*TASK DESCRIPTION*.
Only one stretch of the data below is needed. Output the lines from the one with "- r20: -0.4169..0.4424" up to and including the one with "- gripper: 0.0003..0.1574", exactly as they stand.

──────── GIVEN DATA

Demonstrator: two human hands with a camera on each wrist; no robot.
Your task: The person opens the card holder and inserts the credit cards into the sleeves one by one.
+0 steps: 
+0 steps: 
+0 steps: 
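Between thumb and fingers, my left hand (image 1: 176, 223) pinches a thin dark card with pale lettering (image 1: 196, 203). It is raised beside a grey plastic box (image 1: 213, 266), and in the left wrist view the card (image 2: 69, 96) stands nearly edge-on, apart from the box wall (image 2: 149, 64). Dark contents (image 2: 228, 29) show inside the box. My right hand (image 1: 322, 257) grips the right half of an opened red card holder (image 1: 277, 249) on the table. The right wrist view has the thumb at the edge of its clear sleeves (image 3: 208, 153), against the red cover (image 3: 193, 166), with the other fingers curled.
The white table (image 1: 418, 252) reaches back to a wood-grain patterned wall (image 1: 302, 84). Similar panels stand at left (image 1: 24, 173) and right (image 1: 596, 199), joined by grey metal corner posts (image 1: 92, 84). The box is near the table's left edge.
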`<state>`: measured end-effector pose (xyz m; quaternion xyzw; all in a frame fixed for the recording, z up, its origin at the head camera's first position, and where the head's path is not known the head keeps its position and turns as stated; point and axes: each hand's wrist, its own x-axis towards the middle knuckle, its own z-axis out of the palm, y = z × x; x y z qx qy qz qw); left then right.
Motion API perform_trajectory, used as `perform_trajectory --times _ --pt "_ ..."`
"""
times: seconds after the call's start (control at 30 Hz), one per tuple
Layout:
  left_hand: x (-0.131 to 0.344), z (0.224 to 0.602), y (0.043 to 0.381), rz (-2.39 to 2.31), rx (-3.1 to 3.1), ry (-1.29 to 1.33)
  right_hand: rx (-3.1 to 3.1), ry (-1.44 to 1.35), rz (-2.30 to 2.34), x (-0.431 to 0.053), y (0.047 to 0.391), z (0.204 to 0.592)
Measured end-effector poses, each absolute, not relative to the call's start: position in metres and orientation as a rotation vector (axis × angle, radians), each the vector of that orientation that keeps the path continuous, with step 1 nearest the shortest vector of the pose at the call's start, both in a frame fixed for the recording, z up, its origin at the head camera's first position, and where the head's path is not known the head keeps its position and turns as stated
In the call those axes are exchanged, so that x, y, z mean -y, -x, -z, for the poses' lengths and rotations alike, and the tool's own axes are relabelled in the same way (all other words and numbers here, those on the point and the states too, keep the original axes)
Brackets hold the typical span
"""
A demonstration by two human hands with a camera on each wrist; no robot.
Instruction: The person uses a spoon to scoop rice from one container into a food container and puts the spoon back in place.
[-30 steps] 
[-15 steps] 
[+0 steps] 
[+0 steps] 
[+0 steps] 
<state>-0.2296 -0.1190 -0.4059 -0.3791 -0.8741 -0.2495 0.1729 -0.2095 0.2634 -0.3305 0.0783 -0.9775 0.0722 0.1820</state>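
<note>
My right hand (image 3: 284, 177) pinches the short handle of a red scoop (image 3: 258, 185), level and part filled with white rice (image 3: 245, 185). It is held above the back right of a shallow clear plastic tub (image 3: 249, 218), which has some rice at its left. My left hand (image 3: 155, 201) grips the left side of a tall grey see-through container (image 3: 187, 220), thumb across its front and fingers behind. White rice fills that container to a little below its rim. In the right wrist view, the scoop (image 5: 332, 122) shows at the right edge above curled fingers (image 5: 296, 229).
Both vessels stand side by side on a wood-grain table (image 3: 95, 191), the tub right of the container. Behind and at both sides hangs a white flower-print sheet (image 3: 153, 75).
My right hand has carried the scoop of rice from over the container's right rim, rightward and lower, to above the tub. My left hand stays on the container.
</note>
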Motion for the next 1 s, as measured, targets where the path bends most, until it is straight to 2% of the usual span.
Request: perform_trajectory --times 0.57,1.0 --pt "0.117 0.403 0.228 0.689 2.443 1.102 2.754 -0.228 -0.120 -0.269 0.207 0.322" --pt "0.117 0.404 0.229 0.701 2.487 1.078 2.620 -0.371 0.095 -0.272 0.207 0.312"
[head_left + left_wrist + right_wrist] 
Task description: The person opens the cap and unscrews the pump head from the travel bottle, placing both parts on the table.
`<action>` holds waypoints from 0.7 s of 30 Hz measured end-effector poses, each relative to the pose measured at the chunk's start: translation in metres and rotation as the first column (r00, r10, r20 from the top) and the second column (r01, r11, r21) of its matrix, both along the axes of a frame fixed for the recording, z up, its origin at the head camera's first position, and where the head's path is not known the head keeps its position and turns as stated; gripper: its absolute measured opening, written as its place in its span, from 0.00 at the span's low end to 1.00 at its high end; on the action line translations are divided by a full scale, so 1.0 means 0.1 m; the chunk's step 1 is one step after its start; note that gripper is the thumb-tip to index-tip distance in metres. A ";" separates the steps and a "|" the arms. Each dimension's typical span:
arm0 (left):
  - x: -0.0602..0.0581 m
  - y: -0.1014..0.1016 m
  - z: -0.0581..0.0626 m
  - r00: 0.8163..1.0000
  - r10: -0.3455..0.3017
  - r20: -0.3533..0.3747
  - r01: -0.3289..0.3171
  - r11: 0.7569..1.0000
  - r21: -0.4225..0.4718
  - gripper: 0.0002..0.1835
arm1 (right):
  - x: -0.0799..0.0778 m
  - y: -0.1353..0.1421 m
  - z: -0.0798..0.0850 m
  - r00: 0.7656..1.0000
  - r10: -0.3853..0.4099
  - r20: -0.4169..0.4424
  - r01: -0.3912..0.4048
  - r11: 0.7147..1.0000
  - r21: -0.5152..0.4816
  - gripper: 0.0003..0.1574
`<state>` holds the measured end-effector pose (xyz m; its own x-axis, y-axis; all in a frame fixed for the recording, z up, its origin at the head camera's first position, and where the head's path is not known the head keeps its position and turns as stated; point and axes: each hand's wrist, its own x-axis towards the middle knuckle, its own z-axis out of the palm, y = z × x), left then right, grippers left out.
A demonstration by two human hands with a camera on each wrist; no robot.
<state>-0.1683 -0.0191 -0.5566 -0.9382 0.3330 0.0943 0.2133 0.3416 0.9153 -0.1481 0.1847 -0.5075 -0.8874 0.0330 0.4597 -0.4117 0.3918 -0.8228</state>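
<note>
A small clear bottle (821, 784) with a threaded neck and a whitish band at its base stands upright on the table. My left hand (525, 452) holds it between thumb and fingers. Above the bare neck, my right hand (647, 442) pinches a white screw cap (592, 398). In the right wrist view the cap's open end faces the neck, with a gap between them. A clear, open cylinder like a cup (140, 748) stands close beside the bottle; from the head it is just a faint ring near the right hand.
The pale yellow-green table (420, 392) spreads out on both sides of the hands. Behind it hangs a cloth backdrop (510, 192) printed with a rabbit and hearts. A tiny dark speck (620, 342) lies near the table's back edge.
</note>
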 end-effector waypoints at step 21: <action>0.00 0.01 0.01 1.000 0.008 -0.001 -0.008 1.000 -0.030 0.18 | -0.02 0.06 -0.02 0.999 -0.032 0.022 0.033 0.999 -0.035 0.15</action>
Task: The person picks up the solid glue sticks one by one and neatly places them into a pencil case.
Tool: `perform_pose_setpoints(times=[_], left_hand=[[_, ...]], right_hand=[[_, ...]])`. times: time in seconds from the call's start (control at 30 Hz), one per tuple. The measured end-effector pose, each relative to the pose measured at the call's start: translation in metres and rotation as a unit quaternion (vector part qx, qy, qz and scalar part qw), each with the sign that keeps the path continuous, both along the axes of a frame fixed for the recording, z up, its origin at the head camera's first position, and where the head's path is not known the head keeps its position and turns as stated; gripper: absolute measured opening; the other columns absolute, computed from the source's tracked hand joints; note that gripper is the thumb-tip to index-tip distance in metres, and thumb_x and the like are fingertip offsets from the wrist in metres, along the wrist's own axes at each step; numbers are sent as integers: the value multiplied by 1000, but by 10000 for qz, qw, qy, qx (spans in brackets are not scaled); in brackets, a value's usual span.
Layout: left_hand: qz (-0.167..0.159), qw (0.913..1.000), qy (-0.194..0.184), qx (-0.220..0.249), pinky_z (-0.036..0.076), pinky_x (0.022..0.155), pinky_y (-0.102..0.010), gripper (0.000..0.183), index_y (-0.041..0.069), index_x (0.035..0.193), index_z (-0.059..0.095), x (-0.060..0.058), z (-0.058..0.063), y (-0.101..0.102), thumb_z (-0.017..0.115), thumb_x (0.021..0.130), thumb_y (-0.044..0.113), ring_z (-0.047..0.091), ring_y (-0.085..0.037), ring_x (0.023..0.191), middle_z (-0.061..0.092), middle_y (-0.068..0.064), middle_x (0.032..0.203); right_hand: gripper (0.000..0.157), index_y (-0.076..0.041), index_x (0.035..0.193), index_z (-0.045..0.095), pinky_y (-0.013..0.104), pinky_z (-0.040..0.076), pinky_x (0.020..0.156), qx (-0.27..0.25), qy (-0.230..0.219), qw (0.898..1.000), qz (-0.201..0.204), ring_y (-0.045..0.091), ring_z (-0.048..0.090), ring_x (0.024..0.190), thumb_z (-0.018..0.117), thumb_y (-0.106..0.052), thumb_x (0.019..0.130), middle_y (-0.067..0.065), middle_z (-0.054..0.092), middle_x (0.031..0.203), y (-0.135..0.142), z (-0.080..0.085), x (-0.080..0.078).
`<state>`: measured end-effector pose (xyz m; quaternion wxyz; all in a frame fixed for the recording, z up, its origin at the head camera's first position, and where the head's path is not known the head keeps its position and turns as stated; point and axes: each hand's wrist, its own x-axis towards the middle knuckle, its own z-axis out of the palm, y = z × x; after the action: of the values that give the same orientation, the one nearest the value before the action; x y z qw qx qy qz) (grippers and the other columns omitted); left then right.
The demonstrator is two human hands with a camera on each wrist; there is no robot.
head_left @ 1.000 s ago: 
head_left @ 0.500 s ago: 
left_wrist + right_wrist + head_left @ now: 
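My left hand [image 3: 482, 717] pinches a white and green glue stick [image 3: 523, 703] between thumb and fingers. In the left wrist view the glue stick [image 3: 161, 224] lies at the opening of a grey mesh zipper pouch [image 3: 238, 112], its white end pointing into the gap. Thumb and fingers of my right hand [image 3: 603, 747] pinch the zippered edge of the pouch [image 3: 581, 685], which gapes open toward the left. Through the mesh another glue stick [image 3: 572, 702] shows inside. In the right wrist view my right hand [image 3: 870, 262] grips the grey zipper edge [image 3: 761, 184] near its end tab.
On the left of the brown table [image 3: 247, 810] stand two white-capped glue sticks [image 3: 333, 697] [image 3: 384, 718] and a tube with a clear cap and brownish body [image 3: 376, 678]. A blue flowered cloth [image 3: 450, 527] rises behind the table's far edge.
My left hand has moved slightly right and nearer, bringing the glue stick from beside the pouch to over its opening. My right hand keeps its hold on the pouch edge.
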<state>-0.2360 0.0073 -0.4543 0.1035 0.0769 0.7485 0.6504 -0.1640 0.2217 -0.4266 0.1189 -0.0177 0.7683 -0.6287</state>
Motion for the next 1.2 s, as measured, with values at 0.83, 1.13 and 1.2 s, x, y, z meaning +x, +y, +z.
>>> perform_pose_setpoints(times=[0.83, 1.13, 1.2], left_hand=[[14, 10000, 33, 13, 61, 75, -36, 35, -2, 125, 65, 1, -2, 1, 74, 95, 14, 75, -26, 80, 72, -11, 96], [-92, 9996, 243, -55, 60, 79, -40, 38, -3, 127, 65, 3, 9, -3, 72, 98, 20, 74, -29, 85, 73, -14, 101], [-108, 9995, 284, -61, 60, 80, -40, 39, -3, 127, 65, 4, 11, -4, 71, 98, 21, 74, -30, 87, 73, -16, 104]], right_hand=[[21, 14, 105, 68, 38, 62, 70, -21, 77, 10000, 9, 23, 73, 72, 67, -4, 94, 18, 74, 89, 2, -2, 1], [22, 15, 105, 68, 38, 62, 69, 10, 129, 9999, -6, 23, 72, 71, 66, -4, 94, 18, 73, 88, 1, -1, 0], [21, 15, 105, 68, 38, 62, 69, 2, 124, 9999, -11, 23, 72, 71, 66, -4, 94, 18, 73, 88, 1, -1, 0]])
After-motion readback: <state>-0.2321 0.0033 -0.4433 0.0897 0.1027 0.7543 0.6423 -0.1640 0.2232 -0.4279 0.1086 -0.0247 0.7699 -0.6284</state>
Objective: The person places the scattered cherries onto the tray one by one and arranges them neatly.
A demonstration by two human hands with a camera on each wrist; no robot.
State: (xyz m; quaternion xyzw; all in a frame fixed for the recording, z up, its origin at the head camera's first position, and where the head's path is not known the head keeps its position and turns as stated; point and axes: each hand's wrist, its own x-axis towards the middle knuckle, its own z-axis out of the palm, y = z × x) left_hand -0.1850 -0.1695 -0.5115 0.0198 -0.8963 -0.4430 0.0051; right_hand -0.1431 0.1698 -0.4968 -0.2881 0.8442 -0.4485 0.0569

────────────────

*RESPONSE*.
  - r20: -0.4169..0.4424
  - r01: -0.3912..0.4048
  - r11: 0.7147..1.0000
  - r21: -0.5152..0.4816
  - gripper: 0.0003..0.1574

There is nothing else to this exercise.